Thursday, July 14, 2011

The adult in the room

By Carl 

When dealing with petulant children, it's perhaps best to discipline them by giving them a time out in the corner: 

With Democratic and Republican congressional leaders divided over how to cut the deficit, the president "got very agitated" and left the room after House Majority Leader Eric Cantor suggested a vote on a smaller deal, Cantor said. The president met with the eight top congressional leaders for close to two hours.

"Don't call my bluff; I am going to the American people," Obama said, according to Cantor, a Virginia Republican. The president "shoved back from the table" and left, Cantor said after the meeting.

A Democratic official disputed Cantor's description of Obama's departure from the room as abrupt and said the president had emphasized he believed people were engaging in too much political posturing.

Whether Cantor or the "Democratic official" (Geithner, probably) is more accurate is irrelevant: Obama walked out in the face of the lead Congressbagger's childish and immature attempts to kick the can down the road.

And why is Cantor so eager to do this?

It's really very simple: There is a steady, bipartisan drumbeat to raise taxes, probably by closing massive loopholes in the tax code that both sides admit are unnecessary and elitist.

How eager is Obama to negotiate this deal? 

President Barack Obama is considering summoning congressional leaders to Camp David this weekend to find a way to cut the deficit and avoid a financial default, two people familiar with the matter said after a tense White House meeting. 

Camp David: a place where summits are held.
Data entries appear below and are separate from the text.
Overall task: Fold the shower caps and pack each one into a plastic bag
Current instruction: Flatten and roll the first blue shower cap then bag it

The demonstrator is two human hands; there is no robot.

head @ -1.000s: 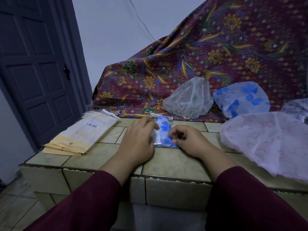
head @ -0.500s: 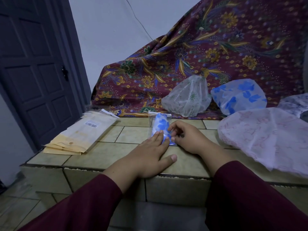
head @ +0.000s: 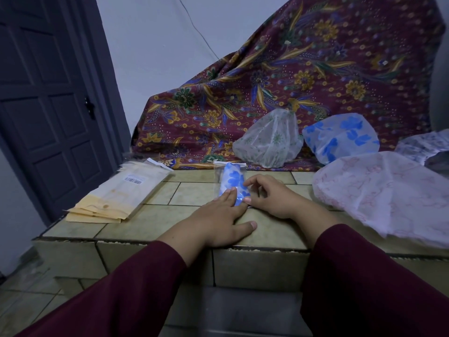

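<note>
A folded blue-flowered shower cap sits inside a small clear plastic bag (head: 230, 178) lying on the tiled ledge (head: 145, 220). My left hand (head: 218, 220) lies flat, its straight fingers pressing the bag's near end. My right hand (head: 269, 198) rests beside it with curled fingers, its fingertips holding the bag's right edge. Loose caps lie behind: a green-patterned cap (head: 269, 139), a blue-flowered cap (head: 340, 137) and a large pink-patterned cap (head: 388, 190).
A stack of clear empty bags with a barcode label (head: 121, 193) lies at the left of the ledge. A maroon floral cloth (head: 303, 76) drapes up behind. Another pale cap (head: 422, 147) lies at the far right. A dark door (head: 46, 105) stands left.
My left hand has come off the bag's left side, flattened and slid down to press its near end. My right hand has stayed at the bag's right edge.
</note>
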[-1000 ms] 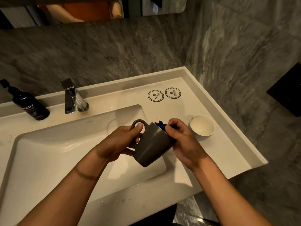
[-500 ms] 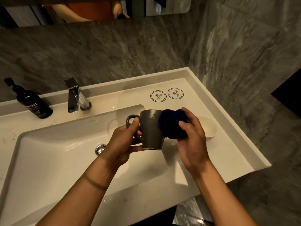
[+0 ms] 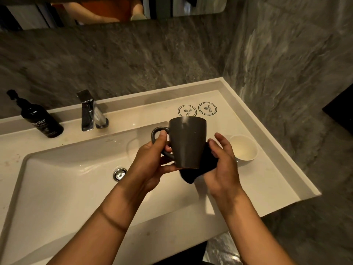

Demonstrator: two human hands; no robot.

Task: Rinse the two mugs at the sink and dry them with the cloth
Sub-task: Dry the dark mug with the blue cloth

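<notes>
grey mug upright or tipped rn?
Upright: the dark grey ceramic mug has its rim on top and base at the bottom, held by the left hand.

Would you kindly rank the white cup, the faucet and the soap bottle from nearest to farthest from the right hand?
1. White cup, just right of the right hand.
2. Faucet, back left, behind the basin.
3. Soap bottle, far left on the counter.
</notes>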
A place with a history of compromise and negotiation. A place where you go when you need to put the deal down on paper. 

Not a place Republicans would like to go, at least not right now.

Smart move.

The backdrop to all this, of course, and the overriding reason for getting a deal done quickly is the bond markets are getting antsy. Moody's, in particular, is getting gunshy:

Moody's Investors Service said today it would consider downgrading the U.S. credit rating, adding to concern that political gridlock will lead to a default. 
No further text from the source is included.